Los Elfos abrieron luego los paquetes de ropas y las repartieron entre los miembros de la Compañía. Habían preparado para cada uno, y en las medidas correspondientes, una capucha y una capa, de esa tela sedosa, liviana y abrigada que tejían los Galadrim. Era difícil saber de qué color eran: parecían grises, con los tonos del crepúsculo bajo los árboles; pero si se las movía, o se las ponía en otra luz, eran verdes como las hojas a la sombra, o pardas como los campos en barbecho al anochecer, o de plata oscura como el agua a la luz de las estrellas. Las capas se cerraban al cuello con un broche que parecía una hoja verde de nervaduras de plata.

—¿Son mantos mágicos? —preguntó Pippin mirándolos con asombro.

—No sé a qué te refieres —dijo el jefe de los Elfos—. Son vestiduras hermosas, y la tela es buena, pues ha sido tejida en este país. Son por cierto ropas élficas, si eso querías decir. Hoja y rama, agua y piedra: tienen el color y la belleza de todas esas cosas que amamos a la luz del crepúsculo en Lórien, pues en todo lo que hacemos ponemos el pensamiento de todo lo que amamos. Sin embargo son ropas, no armaduras, y no pararán ni la flecha ni la espada. Pero os serán muy útiles: son livianas para llevar, abrigadas o frescas de acuerdo con las necesidades del momento. Y os ayudarán además a manteneros ocultos de miradas indiscretas, ya caminéis entre piedras o entre árboles. ¡La Dama os tiene en verdad en gran estima! Pues ha sido ella misma y las doncellas que la sirven quienes han tejido esta tela, y nunca hasta ahora habíamos vestido a extranjeros con las ropas de los nuestros.

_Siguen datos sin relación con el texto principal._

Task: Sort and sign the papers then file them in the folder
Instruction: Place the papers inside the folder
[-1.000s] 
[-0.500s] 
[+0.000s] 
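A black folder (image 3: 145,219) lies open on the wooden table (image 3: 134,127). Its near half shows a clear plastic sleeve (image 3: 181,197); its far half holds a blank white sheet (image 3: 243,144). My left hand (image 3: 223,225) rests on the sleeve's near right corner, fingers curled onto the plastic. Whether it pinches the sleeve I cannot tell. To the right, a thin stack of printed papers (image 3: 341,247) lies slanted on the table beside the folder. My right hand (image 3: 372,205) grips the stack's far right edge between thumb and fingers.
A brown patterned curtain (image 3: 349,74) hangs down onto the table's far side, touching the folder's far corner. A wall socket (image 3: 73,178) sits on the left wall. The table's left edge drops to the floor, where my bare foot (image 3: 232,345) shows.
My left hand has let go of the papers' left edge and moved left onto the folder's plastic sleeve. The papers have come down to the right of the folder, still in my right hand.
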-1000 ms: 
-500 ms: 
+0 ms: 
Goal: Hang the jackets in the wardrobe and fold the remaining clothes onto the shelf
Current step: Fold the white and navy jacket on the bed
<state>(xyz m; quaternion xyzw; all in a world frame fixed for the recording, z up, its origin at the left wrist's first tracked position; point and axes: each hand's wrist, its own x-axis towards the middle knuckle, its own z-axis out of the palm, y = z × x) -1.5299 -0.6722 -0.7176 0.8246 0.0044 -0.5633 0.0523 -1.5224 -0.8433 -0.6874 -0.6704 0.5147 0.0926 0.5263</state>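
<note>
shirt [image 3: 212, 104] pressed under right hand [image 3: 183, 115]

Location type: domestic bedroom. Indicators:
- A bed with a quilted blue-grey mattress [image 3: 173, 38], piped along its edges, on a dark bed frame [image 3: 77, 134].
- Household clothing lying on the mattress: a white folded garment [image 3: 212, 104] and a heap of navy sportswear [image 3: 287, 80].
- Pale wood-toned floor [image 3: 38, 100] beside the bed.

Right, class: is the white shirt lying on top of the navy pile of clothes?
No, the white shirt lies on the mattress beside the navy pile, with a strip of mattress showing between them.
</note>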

Después de un almuerzo temprano la Compañía se despidió del prado junto a la fuente. Todos sentían un peso en el corazón, pues el sitio era hermoso, y había llegado a convertirse en un hogar para ellos, aunque no sabían bien cuántos días y noches habían pasado allí. Se habían detenido un momento a mirar el agua blanca a la luz del sol cuando Haldir se les acercó cruzando el pasto del claro. Frodo lo saludó con alegría.

—Vengo de las Defensas del Norte —dijo el Elfo—, y he sido enviado para que os sirva otra vez de guía. En el Valle del Arroyo Sombrío hay vapores y nubes de humo, y las montañas están perturbadas. Hay ruidos en las profundidades de la tierra. Si alguno de vosotros ha pensado en regresar por el norte, no podría cruzar. ¡Pero adelante! Vuestro camino va ahora hacia el sur.

Caminaron atravesando Caras Galadon y las sendas verdes estaban desiertas, pero arriba en los árboles se oían muchas voces que murmuraban y cantaban. El grupo marchaba en silencio. Al fin Haldir los llevó cuesta abajo por la pendiente meridional de la colina, y llegaron así de nuevo a la puerta iluminada por faroles y al puente blanco; y por allí salieron dejando la ciudad de los Elfos. Casi en seguida abandonaron la ruta empedrada, y tomaron un sendero que se internaba en un bosque espeso de mallorn, y avanzaron serpeando entre bosques ondulantes de sombras de plata, descendiendo siempre al sur y al este hacia las orillas del Río.

Habían recorrido ya unas diez millas y el mediodía estaba próximo cuando llegaron a una alta pared verde. Pasaron por una abertura y se encontraron fuera de la zona de árboles. Ante ellos se extendía un prado largo de hierba brillante, salpicado de elanordoradas que brillaban al sol. El prado concluía en una lengua estrecha entre márgenes relucientes: a la derecha y al oeste corría centelleando el Cauce de Plata; a la izquierda y al este bajaban las aguas amplias, profundas y oscuras del Río Grande. En las orillas opuestas los bosques proseguían hacia el sur hasta perderse de vista, pero las orillas mismas estaban desiertas y desnudas. Ningún mallorn alzaba sus ramas doradas más allá de las Tierras de Lórien.